An interesting article on anonymity in fiction in The Guardian.
To see how much anonymity has mattered to writers you only have to browse in the nine large volumes of Halkett and Laing's 1882 Dictionary of the Anonymous and Pseudonymous Literature of Great Britain. This lists in double columns over thousands of pages works in English that were first published without their authors' names, but that have since been attributed to particular writers. Why was it so important to so many authors to remain unnamed? The perplexed compilers of the dictionary guessed that the usual motive was "some kind of timidity, such as (a) diffidence, (b) fear of consequences, and (c) shame". Yet this does scant justice to the ambitions of some of the authors who used anonymity. Pope's "The Rape of the Lock" and Byron's "Don Juan", both originally anonymous, were hardly works by timid writers. Fielding's Joseph Andrews and Wordsworth and Coleridge's Lyrical Ballads, authorless in their first editions, were not published diffidently or fearfully.
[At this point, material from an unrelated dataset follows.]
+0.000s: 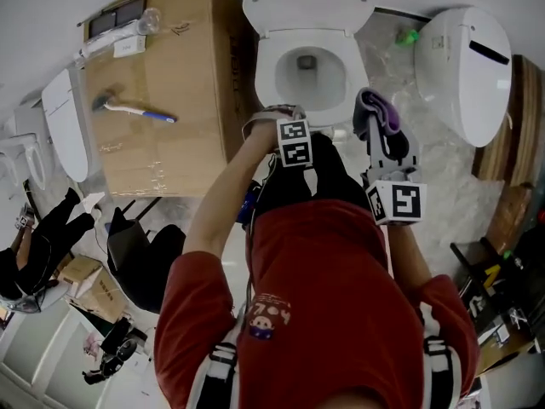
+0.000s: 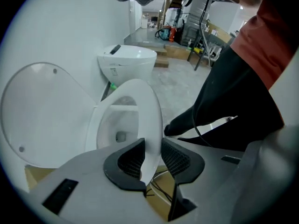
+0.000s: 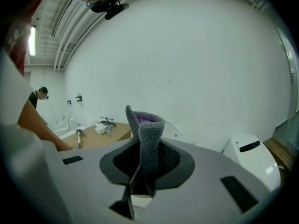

Indeed, in these cases as in many others, the authors did not really expect to remain hidden. If you follow in any detail the use of anonymity by literary writers - satirists, poets, dramatists and novelists - you will find that only rarely was final concealment the aim. Provoking curiosity and conjecture - highlighting the very question of authorship - was more often the calculated effect.
Anonymity was sometimes elaborately achieved. Jonathan Swift arranged for a sample part of Gulliver's Travels, transcribed in another man's handwriting, to be dropped in secret by an intermediary at the house of publisher Benjamin Motte. It was accompanied by a letter from one "Richard Sympson", supposedly Lemuel Gulliver's cousin, offering the whole of the Travels for publication in return for £200. Motte was told that, within three days, he should either return the "Papers" or give the money "to the Hand from whence you receive this, who will come in the same manner exactly at 9 a clock [sic] at night on Thursday". Motte bravely accepted the mysterious offer and a few nights later he duly got the rest of the book. Soon afterwards, Swift's friend and probable co-conspirator Alexander Pope discussed the business with the puzzled publisher, pretending to be equally mystified. He reported the conversation in a letter to Swift: "Motte receiv'd the copy (he tells me) he knew not from whence, nor from whom, dropped at his house in the dark, from a hackney coach." The author himself had returned quietly to Dublin to resume his duties as Dean of St Patrick's Cathedral.
All Swift's satirical writings first appeared anonymously or pseudonymously, and it is possible to detect in the manoeuvres over Gulliver's Travels a playful, even childish, delight in surreptitiousness.